Чириков не мог знать, что в этот самый миг Авраам Дементьев – один из трех уцелевших моряков с баркаса, очнулся в индейской бараборе.
Открыв глаза, он увидел прямо над собой низкий бревенчатый потолок, сухой мох, торчащий из щелей. Попытался повернуть голову и не сумел. Едва двигая запёкшимися губами, простонал:
– Пи-ить, пи-ить…
Раздался шорох. Над ним склонилась женщина с длинными черными волосами, свободно распущенными по плечам. Она с любопытством уставилась на него большими черными, широко посаженными глазами.
– Пи-ить, – повторил он.
Женщина покачала головой, не понимая. Лицо у неё было скуластое, кожа смуглая, но черты – не такие, как у якутов и камчадалов. И ещё одно отличало незнакомку – в разрез на нижней губе был вставлен костяной лоток, безобразно оттягивающий её вниз.
Точно такой лоток, Дементьев вдруг вспомнил это, он видел во сне в ночь перед высадкой.
– Колюжка, – прошептал он непослушными губами и снова провалился в темноту.
1
Адъюнкт Георг Стеллер дождался своего звездного часа – он первым из академического отряда Великой Камчатской экспедиции ступил на землю Америки!
Это право нелегко досталось выпускнику Вюртембергского университета. Пришлось, как говорят, шапку поломать. Сперва, чтобы быть принятым на должность врача и заработать на пропитание, он унижался перед командиром российского артиллерийского полка, расквартированного в Данциге. После кланялся земляку-садовнику из Санкт-Петербургского ботанического сада, чтобы тот помог устроиться лейб-медиком к архиепископу Феофану Прокоповичу – первому лицу в Священном Синоде… А уж сколько претерпел Стеллер от самого архиерея, который, хотя и прозван «российским Златоустом», человеком был далеко не благостным: хитрым, властолюбивым и мстительным…

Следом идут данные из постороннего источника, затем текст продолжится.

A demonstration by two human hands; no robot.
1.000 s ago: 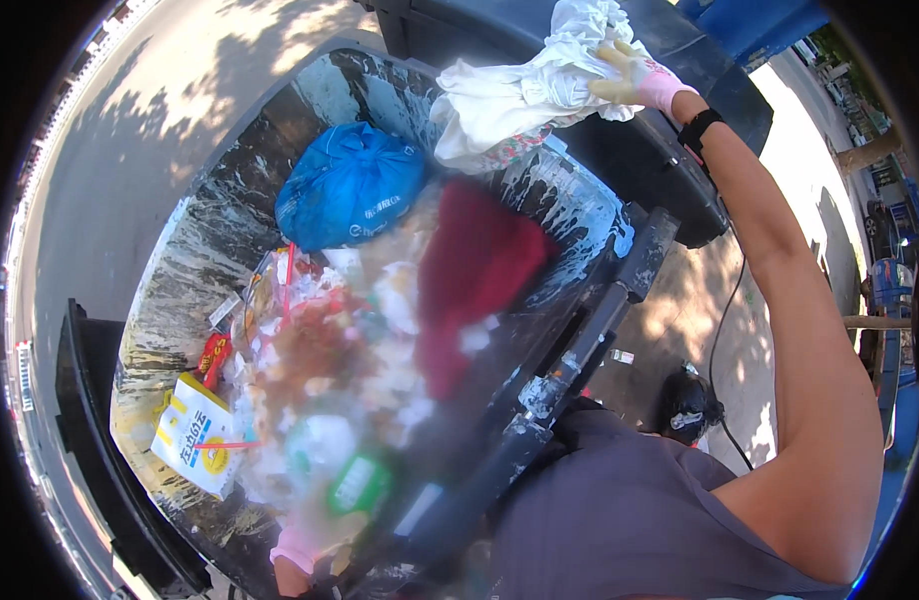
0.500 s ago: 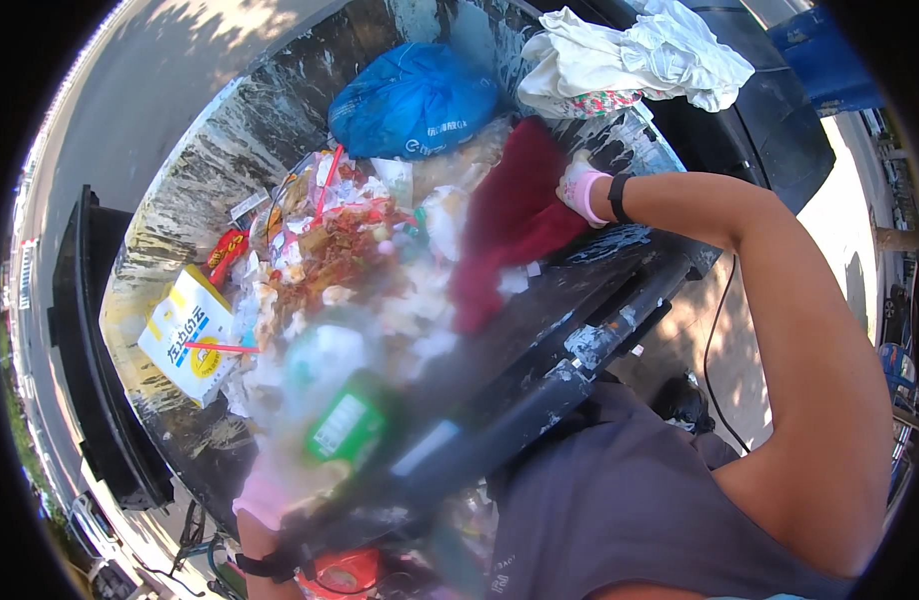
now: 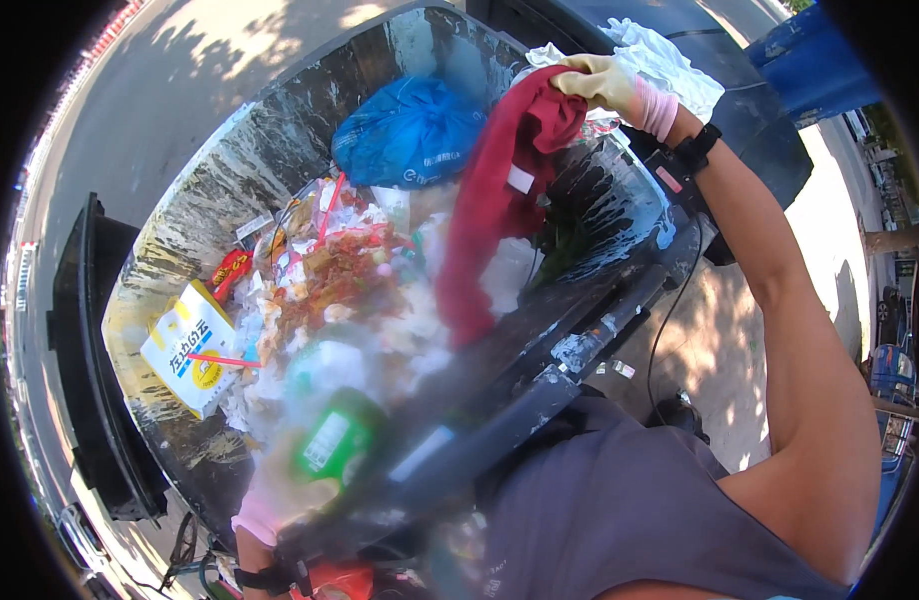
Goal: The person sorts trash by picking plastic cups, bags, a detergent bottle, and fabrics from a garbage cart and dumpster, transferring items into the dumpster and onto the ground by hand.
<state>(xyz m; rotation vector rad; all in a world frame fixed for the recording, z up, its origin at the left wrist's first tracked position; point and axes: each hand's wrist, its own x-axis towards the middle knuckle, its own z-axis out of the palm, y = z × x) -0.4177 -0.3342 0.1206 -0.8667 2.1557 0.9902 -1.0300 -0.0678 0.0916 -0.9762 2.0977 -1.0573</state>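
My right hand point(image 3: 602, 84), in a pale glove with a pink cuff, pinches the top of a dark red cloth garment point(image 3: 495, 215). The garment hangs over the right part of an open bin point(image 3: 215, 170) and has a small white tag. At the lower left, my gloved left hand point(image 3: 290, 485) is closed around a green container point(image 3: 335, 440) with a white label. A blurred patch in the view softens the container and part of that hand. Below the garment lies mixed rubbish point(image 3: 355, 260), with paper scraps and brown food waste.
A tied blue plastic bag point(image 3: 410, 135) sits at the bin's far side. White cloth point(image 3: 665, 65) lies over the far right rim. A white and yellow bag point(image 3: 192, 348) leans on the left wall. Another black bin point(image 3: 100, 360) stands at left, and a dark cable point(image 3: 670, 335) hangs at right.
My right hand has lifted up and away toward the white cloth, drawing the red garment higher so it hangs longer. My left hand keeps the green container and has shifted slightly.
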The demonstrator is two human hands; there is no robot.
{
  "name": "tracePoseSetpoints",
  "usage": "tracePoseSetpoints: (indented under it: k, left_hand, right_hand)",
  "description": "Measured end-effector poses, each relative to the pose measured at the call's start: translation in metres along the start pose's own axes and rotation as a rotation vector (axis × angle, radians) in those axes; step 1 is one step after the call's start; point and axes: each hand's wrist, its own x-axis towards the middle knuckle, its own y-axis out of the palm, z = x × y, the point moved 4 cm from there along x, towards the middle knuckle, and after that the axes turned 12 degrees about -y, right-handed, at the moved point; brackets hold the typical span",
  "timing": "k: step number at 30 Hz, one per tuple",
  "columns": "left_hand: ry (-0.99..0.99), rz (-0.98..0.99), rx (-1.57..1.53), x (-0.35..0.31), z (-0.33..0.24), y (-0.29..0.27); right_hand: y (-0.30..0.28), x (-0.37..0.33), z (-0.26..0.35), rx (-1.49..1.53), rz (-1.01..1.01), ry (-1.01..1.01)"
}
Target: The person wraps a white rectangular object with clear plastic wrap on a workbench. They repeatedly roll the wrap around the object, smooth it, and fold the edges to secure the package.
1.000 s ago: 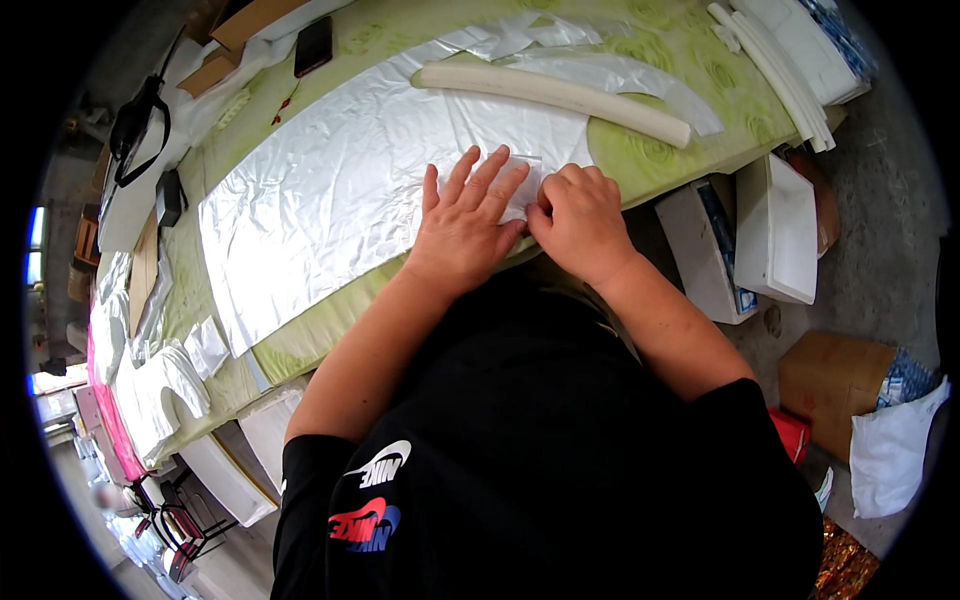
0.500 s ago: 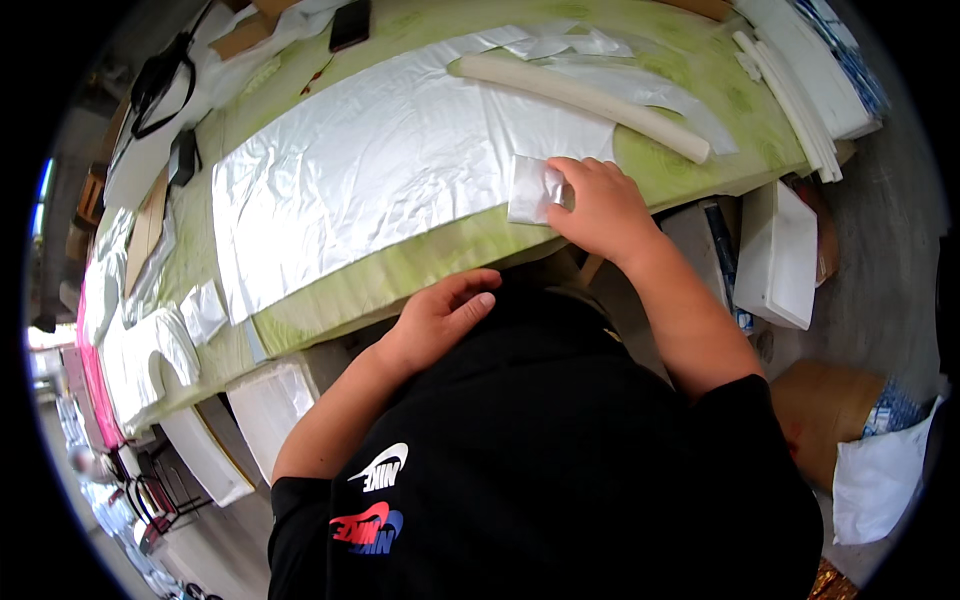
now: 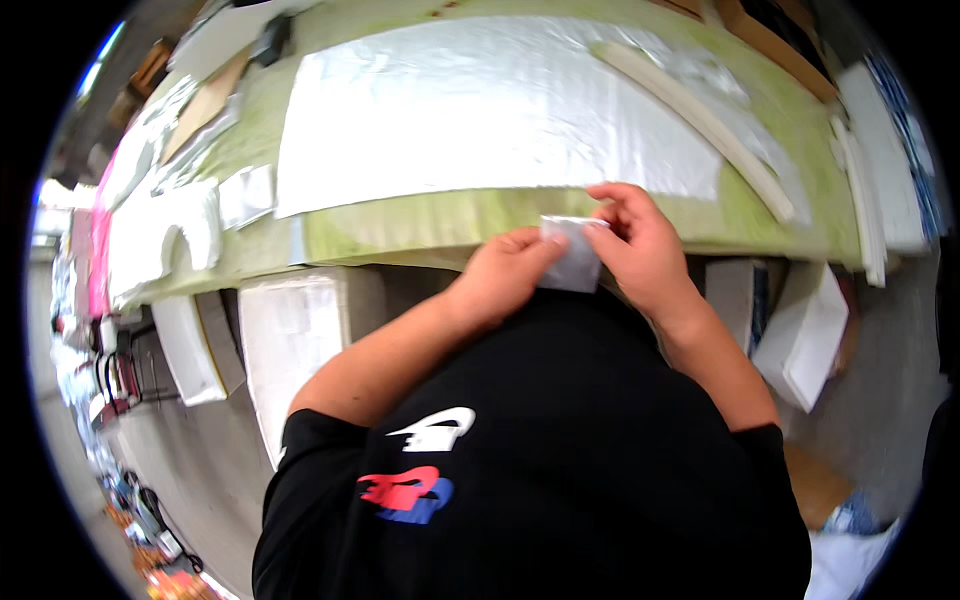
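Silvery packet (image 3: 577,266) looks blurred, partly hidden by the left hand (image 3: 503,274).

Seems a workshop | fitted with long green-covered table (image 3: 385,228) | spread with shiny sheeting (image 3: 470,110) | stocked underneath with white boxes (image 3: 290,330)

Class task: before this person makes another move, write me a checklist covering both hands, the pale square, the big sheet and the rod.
1. Left hand gripping the pale square: ok, thumb over its left edge.
2. Right hand at the square: ok, thumb at its upper right corner.
3. Big sheet spread out on the green table cover: ok.
4. Rod off the sheet: not ok, it lies across the right end.
5. Square's contents, if any: cannot tell.
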Motion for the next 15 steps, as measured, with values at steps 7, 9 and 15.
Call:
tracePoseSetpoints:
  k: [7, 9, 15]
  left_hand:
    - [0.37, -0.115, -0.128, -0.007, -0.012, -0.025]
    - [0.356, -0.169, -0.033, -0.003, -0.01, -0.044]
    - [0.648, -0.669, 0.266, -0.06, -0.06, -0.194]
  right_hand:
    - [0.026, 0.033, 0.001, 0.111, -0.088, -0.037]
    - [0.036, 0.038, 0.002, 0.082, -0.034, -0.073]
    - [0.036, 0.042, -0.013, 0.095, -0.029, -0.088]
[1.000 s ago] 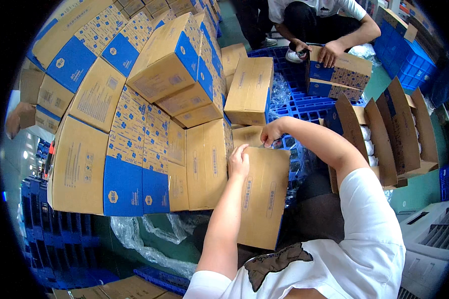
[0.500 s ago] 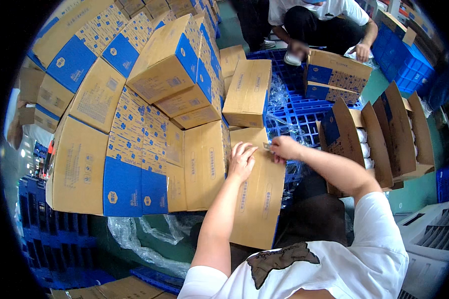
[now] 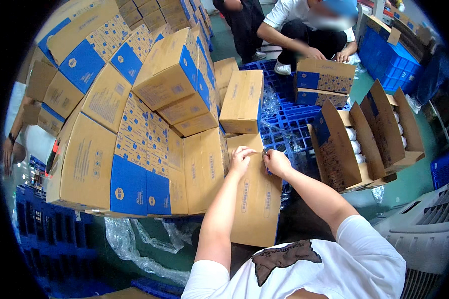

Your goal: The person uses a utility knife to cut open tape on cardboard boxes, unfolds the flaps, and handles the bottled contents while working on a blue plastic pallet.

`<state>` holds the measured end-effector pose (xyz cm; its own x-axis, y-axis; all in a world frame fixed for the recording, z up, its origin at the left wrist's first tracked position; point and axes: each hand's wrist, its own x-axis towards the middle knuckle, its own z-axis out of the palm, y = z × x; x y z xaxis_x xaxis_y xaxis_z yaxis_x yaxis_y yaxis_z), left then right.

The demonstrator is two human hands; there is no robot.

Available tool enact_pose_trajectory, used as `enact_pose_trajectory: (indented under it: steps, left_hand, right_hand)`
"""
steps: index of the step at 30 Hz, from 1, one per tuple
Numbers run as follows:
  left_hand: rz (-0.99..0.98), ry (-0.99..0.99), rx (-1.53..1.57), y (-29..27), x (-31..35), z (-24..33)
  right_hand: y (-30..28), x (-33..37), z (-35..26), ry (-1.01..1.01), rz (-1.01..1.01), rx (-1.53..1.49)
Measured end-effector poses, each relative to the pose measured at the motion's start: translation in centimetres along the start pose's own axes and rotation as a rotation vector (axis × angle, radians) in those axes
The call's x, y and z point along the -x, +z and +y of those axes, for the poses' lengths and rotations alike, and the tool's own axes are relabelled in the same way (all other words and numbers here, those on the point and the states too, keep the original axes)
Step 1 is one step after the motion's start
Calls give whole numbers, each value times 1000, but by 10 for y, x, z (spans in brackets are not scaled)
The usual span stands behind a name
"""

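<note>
In front of me lies a closed brown carton (image 3: 255, 204), its long top marked with outlined print. Above its far end, my left hand (image 3: 241, 160) has its fingers drawn together in a pinch at the top surface. Close to its right, my right hand (image 3: 276, 163) is closed around a small dark thing that mostly hides in the fingers. Between the two hands a thin, pale brown edge shows, too small to name. Another closed carton (image 3: 241, 99) stands just beyond my hands.
Stacked brown and blue cartons (image 3: 134, 124) rise on the left. Two open cartons (image 3: 354, 144) with white contents stand right of a blue pallet (image 3: 279, 119). A co-worker (image 3: 304, 30) crouches behind a patterned carton (image 3: 324, 74). Clear plastic film (image 3: 129, 244) lies on the floor.
My left hand has gone from spread fingers on the carton to a pinch. My right hand has come closer to it. The co-worker's hands are now both at the far carton's top.
</note>
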<state>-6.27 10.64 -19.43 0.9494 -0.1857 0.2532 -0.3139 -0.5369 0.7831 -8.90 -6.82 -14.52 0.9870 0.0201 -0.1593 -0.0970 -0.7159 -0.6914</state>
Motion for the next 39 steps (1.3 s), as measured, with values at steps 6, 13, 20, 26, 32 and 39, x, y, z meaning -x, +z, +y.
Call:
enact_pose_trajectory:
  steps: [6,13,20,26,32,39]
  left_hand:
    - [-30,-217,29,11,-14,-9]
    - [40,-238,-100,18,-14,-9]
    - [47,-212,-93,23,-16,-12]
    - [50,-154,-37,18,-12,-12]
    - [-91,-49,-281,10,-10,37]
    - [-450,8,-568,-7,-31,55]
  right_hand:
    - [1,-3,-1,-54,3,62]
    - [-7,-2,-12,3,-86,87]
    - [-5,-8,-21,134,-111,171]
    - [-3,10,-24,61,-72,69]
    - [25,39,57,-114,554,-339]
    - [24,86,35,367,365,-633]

Всё стерпел Стеллер, дабы получить от его высокопреосвященства рекомендацию для направления адъюнктом натуральной истории при Камчатской экспедиции. Там, на неизведанных еще землях, надеялся он проявить свои ученые способности и знания. В Сибири Стеллер попал в распоряжение профессоров Миллера и Гмелина. Они тоже были людьми непростыми. Герард Миллер оказался чрезвычайно заносчив, считал себя центром мироздания и смотрел на молодого адъюнкта так, словно того вовсе не существовало, а Иоганн Гмелин, хоть и был по характеру добрее, спорить с Миллером не решался и никогда не вставал на защиту Стеллера.